Mevlânâ Câmî’nin talebelerinden biri anlattı: “Birgün hocamın mübârek cemâlini ve tatlı sohbetini arzulayarak huzûruna gitmek için yola koyuldum. Yolda giderken, karşıma fevkalâde güzel bir kadın çıktı. İkinci defa görmemek için gözümü başka tarafa çevirdim. Fakat elimde olmayarak başımı çevirip bir daha bakmak istedim. O anda yanımdan geçmekte olan odun taşıyan hamalın bir odunu gözüme çarptı, öyle acıdı ki, sanki gözüme ok saplanmıştı. Gözümden kan akmağa başladı. Yabancı kadına bakmanın cezasını hemen görmüştüm. Kan durduktan sonra hocamın bulunduğu mescide gittim. Yanındaki pekçok kimselere nasihat ediyordu. Bir kenara oturup dinlemeye başladım. Hocamın bir ara sohbetin mevzûsunu değiştirerek; “Birisi yolda gelirken, yanından geçmekte olan bir güzele bakmış. O anda bir el peyda olup, o kimsenin gözüne bir tokat vurmuş. Bu tokatın dehşetinden gözyaşları dinmemiş ve gözünden kan akıtmış. Hafiften bir nidâ gelip; “Bir kere harama bakmaya bir dokunmak kâfidir. Eğer sen bakmaya devam edersen, biz de dokunmamızı arttırırız” buyurmuş.” Hocam bunu anlattıktan sonra, benden tarafa bakarak; “İnsan harama bakmaktan gözü korumalıdır ki, ona el uzatmasınlar” buyurdu.
Molla Câmî, 898 (m. 1492) senesi Muharrem ayının onsekizine rastlıyan Cum’a günü, dostlarının okuduğu Kur’ân-ı kerîmi dinledi ve son nefesinde Kelime-i şehâdeti getirdikten sonra vefât etti. Sultan Hüseyn Baykara, vezîri Ali Şîr Nevâî, âlimler, seyyidler ve bütün Hiratlılar Molla Câmî’nin evine koştular. Hazırlıklar bitirildikten sonra, büyük bir cemâat cenâze namazını kıldı ve hocası Sa’düddîn-i Kaşgâri’nin kabri yakınına defnedildi. Mübârek kabri ziyârete açıktı. Dünyânın dört bucağından gelen âşıkları, onu ziyâret ederek, mübârek rûhundan saçılan feyzlerden istifâde ederler.
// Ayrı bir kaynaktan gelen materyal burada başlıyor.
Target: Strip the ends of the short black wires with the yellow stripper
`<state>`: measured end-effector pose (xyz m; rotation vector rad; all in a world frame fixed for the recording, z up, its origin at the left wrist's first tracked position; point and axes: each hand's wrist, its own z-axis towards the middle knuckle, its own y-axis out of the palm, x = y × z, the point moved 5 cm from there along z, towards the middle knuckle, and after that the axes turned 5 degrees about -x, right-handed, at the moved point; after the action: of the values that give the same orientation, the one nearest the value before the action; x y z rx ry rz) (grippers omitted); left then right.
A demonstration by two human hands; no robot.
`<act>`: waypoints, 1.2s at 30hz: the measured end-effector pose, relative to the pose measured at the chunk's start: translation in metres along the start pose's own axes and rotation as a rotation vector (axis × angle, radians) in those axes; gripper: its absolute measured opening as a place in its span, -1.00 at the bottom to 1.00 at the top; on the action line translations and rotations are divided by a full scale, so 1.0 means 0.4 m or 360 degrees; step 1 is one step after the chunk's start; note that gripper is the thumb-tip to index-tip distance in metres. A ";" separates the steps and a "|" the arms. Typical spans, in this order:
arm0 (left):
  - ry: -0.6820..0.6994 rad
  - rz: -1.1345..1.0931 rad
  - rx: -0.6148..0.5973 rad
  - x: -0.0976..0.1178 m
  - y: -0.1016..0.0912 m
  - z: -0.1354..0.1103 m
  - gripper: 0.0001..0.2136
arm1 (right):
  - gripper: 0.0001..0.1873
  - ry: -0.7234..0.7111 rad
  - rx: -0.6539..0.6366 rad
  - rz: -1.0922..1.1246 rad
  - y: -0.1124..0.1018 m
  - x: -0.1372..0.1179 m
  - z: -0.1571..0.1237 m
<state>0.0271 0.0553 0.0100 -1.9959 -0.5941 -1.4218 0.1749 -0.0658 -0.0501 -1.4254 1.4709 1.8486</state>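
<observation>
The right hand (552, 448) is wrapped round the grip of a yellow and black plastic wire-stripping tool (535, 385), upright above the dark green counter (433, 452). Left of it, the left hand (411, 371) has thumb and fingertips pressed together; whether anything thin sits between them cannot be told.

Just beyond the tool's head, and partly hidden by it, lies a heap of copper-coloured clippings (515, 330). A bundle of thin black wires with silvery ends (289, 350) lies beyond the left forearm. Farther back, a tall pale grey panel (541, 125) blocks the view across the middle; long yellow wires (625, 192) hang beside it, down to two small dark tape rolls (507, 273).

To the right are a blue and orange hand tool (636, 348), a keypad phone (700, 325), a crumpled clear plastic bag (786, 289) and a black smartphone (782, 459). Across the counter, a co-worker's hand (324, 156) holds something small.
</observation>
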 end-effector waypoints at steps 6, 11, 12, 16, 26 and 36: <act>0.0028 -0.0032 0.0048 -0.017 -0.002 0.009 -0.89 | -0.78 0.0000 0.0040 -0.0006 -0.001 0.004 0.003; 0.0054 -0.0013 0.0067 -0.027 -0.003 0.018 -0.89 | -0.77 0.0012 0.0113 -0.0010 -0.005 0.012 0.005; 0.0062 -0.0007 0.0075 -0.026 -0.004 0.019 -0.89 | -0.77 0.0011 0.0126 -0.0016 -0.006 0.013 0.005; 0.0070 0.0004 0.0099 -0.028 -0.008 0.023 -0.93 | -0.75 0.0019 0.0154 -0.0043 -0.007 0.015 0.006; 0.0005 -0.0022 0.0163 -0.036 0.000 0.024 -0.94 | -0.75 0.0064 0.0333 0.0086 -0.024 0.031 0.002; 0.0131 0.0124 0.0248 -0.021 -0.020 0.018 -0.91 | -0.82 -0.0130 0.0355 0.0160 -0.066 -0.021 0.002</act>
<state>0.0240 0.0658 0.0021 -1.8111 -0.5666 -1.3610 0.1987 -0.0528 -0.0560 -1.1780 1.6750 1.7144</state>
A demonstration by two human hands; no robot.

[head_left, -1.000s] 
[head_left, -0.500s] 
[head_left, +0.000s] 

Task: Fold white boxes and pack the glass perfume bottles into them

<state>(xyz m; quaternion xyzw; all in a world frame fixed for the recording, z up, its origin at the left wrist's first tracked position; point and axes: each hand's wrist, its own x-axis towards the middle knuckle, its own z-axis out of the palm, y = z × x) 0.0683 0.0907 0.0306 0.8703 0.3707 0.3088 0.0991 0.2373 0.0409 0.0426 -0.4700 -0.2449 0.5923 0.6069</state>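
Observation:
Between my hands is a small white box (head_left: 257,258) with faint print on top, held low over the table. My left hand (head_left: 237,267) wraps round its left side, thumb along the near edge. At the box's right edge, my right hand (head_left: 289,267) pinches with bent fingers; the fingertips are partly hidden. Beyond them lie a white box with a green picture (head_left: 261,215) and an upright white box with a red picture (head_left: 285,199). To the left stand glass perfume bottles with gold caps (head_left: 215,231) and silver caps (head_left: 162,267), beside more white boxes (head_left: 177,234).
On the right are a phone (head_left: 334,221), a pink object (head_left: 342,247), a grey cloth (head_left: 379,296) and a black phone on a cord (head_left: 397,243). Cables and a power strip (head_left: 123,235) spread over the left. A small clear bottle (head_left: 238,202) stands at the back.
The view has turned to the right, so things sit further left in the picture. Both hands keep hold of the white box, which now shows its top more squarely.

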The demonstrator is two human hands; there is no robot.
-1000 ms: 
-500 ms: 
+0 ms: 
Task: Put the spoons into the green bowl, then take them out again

Türbesindeki kitabede şu yazılar okunmaktadır: “Hüvelbâkî, bakî olan ancak Allahü teâlâdır. Yeryüzünde olan herşey fânî’dir. Yalnız kerem sahibi olan Rabbimiz bakîdir... İlim ve hikmet sırlarına ermiş, bahçelerin hoş sesli bülbülü, kutbların en büyüğü, müslümanların gözlerinin nûru olan efendimiz Abdürrahmân Câmî “kuddise sirruh”, Allahü teâlânın da’vetine uyarak, selîm bir kalb ile, meâlen “Ey (îmânda sebat gösteren, Allahı anmakla huzûra kavuşan) itaatkâr nefs! Dön Rabbine, (Cennette sana hazırladığı ni’metlere), sen O’ndan (sana verdiklerinden ötürü) râzı, O da senden râzı olarak haydi gir (sâlih) kullarımın içine. Gir Cennetime..” buyurulan (Fecr: 27, 28, 29. 30) emir gereğince, bu aldatıcı dünyâ tuzağından, zevk ve safa ile dolu Cennet köşklerine uçtu.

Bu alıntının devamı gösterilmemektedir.